All Hands (at the Incubator Arts Project through March 31)
Hoi Polloi (the hip interdisciplinary troupe behind last year's Three Pianos) returns with a bizarre seriocomic rite: All Hands, a bemused, slightly spooky (but never snide or arch) look at secret societies and the human hunger for inclusion, conceived by HP founder Alec Duffy and written by Robert Quillen Camp. The stuffy Incubator Arts Project space (former home of Richard Foreman's Ontological-Hysteric Theater) has been transformed by scenic artist Mimi Lien to suggest a Masonic lodge: pews in long, facing galleries with a gauntlet down the middle. Here, an unnamed organization — an ad hoc amalgam of Shrinerism and AA — conducts its half-huggy, half-abusive rituals, recruits and initiates new members (all called "Henry"), and, occasionally, listens to its members use the bathroom via hidden microphones. No single character dominates and no single story emerges — it's all about the group — and, incredibly, no judgment is passed, one way or another. (I'm not spoiling anything by revealing that the show, after several episodes of violence — implied, staged, or actual — ends with random palaver and breaking of bread: the lowing and cud-chewing of human fellowship, in all its dank warmth and deep weirdness.) But Dave Malloy's atmospheric choral compositions and Dan Safer's witty choreography keep us invested, seduced and threatened, all at once.
The Maids (playing the Theatre at St.
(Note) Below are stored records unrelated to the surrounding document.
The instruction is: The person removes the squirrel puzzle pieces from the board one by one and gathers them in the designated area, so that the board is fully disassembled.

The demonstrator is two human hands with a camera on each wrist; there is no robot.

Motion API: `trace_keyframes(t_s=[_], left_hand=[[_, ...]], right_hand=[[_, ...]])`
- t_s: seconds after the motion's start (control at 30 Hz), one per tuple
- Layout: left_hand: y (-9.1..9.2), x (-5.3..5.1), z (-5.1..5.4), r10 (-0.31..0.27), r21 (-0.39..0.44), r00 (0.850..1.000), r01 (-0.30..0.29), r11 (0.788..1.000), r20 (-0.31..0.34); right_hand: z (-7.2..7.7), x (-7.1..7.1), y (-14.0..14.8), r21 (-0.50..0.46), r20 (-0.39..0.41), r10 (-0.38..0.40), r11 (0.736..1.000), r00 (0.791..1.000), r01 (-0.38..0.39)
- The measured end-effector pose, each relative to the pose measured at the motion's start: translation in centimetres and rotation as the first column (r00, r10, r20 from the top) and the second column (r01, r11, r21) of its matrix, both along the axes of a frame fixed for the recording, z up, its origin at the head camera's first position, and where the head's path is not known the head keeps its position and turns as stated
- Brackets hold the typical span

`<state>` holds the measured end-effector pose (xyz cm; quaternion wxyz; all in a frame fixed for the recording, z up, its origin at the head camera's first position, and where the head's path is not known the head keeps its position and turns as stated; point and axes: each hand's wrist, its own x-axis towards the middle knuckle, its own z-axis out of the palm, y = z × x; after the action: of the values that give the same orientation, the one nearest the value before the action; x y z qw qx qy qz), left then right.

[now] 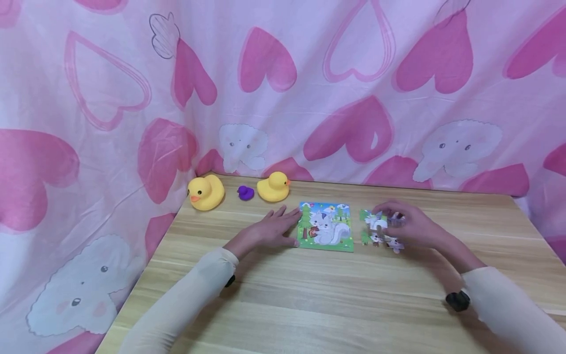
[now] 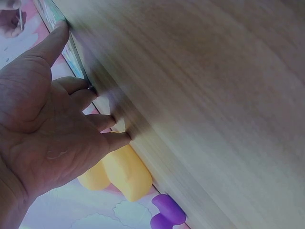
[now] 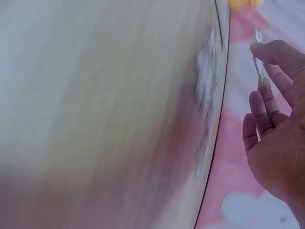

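Note:
A square squirrel puzzle board [image 1: 325, 227] lies flat on the wooden table. At its left edge my left hand [image 1: 273, 230] rests with fingers spread; in the left wrist view the thumb [image 2: 56, 40] touches the board's edge. Right of the board, my right hand [image 1: 413, 226] is raised over a cluster of loose puzzle pieces [image 1: 376, 238]. Between its thumb and fingers it pinches a thin puzzle piece [image 3: 259, 64], seen edge-on in the right wrist view. The hand hides part of the cluster, and the pieces [image 3: 205, 83] look blurred there.
Along the back left of the table [image 1: 283, 305] stand a yellow duck [image 1: 207, 192], a small purple duck [image 1: 245, 192] and another yellow duck [image 1: 274, 188]. A pink curtain [image 1: 309, 113] printed with hearts hangs behind and to the left.

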<state>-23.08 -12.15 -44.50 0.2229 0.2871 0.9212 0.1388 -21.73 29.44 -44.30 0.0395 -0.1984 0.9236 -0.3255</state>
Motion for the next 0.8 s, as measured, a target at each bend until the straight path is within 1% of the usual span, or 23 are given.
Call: trace_keyframes(t_s=[0.13, 0.3, 0.4, 0.63, 0.8], left_hand=[[0.0, 0.0, 0.0, 0.005, 0.004, 1.000, -0.005, 1.000, 0.007], [-0.1, 0.0, -0.1, 0.002, 0.007, 1.000, -0.002, 1.000, 0.008], [-0.1, 0.0, -0.1, 0.004, 0.003, 1.000, -0.004, 1.000, 0.008], [0.0, -0.1, 0.1, 0.016, 0.007, 0.999, -0.016, 1.000, 0.033], [0.0, -0.1, 0.0, 0.019, 0.003, 0.999, -0.019, 1.000, 0.036]], right_hand=[[-0.7, 0.7, 2.9, 0.006, -0.020, -0.022, 1.000, 1.000, 0.022], [-1.3, 1.9, 6.0, -0.004, 0.026, -0.036, 0.999, 0.999, 0.036], [-1.6, 2.5, 7.4, 0.000, 0.029, -0.022, 1.000, 0.999, 0.022], [-2.6, 3.3, 8.8, -0.002, 0.043, 0.014, 1.000, 0.999, -0.014], [-2.7, 3.1, 8.9, 0.010, 0.034, 0.026, 1.000, 0.999, -0.026]])
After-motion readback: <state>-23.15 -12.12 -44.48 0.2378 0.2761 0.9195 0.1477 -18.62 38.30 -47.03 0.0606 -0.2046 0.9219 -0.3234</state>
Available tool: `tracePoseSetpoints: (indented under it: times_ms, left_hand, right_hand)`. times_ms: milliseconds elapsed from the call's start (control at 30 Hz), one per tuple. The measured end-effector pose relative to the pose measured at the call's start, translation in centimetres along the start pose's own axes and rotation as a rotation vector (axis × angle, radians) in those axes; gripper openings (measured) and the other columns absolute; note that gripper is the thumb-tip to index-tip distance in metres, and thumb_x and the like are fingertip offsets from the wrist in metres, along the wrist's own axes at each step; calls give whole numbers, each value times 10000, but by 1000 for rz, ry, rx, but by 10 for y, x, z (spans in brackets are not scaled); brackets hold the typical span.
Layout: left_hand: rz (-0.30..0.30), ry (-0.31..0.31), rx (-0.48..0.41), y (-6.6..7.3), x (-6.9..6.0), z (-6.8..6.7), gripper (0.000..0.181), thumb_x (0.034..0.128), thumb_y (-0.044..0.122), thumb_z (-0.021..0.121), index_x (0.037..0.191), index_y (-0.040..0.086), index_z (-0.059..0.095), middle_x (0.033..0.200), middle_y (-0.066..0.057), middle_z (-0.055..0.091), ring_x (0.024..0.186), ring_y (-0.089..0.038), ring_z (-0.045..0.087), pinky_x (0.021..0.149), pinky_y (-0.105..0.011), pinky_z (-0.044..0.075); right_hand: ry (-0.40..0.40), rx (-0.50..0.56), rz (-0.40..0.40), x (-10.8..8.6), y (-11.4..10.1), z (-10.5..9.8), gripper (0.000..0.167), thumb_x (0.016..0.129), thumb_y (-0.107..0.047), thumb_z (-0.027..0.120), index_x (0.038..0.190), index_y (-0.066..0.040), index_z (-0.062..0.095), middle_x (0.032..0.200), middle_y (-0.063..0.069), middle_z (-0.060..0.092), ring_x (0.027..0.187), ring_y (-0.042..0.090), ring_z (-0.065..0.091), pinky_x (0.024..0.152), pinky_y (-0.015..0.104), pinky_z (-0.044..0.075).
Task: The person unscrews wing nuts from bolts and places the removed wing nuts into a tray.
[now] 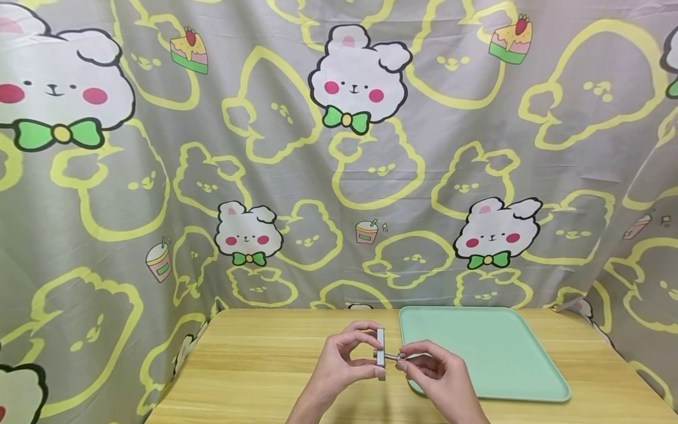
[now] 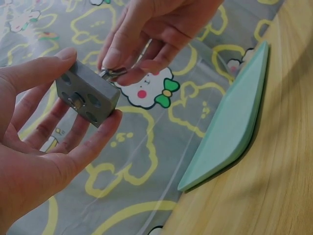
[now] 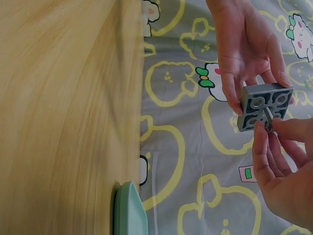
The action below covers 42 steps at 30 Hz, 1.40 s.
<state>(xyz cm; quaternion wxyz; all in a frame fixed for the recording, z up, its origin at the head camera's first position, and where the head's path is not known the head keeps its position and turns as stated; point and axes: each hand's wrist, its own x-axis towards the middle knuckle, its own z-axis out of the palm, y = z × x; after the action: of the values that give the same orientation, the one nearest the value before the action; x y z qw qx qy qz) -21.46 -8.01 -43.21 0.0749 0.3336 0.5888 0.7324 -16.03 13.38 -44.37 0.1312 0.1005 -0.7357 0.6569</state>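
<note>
A square grey metal plate (image 1: 381, 344) with several round holes stands upright on edge above the table. My left hand (image 1: 339, 362) grips it by its edges, thumb below and fingers above. Through the plate's middle runs a thin metal rod, perhaps a bolt (image 1: 392, 357); in the left wrist view its end shows in the central hole. My right hand (image 1: 442, 371) pinches the rod's other end between thumb and fingertips. The recessed face of the plate (image 3: 266, 89) appears in the right wrist view. Fingertips partly hide the rod's tip.
A pale green tray (image 1: 487, 353) lies on the wooden table (image 1: 254, 353) at the right, partly behind my right hand. A grey curtain (image 1: 296, 194) with cartoon bears hangs behind the table and along both sides.
</note>
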Motion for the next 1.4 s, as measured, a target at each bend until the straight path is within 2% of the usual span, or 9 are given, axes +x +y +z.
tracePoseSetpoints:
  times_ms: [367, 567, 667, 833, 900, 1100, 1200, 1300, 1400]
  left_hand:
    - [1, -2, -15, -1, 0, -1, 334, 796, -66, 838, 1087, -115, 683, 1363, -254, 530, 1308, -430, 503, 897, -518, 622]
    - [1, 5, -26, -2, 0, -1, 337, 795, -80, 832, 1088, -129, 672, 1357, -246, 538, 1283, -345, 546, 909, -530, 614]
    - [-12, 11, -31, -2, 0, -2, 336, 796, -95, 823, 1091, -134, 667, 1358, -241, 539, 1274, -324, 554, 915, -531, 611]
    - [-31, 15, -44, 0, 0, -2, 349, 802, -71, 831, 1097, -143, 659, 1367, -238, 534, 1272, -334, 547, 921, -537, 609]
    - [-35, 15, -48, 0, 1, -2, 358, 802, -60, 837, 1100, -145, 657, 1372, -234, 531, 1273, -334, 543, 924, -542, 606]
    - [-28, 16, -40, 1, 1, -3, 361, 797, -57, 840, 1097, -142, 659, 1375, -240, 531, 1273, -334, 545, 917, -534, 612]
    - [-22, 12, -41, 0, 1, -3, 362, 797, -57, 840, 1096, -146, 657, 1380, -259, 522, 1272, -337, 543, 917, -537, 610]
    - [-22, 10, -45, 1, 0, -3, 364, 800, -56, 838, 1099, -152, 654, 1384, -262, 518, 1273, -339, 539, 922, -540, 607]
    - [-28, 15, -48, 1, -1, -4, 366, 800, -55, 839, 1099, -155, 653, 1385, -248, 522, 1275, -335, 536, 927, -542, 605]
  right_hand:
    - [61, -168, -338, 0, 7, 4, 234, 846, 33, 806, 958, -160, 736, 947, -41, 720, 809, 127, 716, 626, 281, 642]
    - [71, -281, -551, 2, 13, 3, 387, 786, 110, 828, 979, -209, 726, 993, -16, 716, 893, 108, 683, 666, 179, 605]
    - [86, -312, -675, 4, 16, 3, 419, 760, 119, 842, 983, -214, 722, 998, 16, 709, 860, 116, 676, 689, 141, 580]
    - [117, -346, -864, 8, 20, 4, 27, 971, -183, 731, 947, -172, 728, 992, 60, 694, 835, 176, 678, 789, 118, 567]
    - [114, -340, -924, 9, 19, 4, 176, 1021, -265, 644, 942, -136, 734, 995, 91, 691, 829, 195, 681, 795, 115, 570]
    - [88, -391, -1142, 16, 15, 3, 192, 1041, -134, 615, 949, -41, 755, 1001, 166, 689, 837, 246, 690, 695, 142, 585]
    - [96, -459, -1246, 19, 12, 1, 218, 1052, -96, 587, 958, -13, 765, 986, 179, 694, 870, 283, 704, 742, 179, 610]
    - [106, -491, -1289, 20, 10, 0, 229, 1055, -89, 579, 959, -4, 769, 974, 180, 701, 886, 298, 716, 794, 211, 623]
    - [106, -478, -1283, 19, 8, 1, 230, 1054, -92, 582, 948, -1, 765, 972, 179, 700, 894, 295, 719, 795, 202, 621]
Clement's though April 1)
In Jean Genet's classic hall of mirrors The Maids, the fog of class war hangs, thick and lavender-scented, over the action: Claire (Jeanine Serralles) and Solange (Ana Reeder) conspire to murder their hated mistress (J. Smith-Cameron), but can't quite pin her down, even in a closed boudoir. Domination may be nothing more than a social construct — it all depends on who's wearing what — but that doesn't make it any less difficult to resist or combat. Quite the contrary: It's like striking at a dissolving phantom. Complicating matters further, Claire and Solange have been role-playing the master-and-servant game for so long — wearing Madame's dresses, giving each other orders — that they can barely tell enemy from accomplice. Director Jesse Berger and set designer Dane Laffrey have placed the audience in banks on either side of the enclosed, gauntlet-like set, where we peer at the actors — and each other — through what feels like an interrogation room's one-way glass. It's a nice idea, but it has the unintended effect of making us all feel quite safe, cozily sequestered from the killing floor. The detachment seems to have spread to actresses, as well. (Genet intended the parts to be played by men, but that's neither here nor there.) Reeder and Serralles create several layers of confusion, like good postmodernists, to put distance between us and mere sentiment. But distance feels too much like the governing philosophy of this production: A great crime is unfolding, and we sit there guiltless and bemused. This Maids is full of mirrors, but we're not made to see ourselves in any of them. Maybe this is just the Craigslist in me talking, but when I pay to be locked in a room with a French maid, I expect real abuse.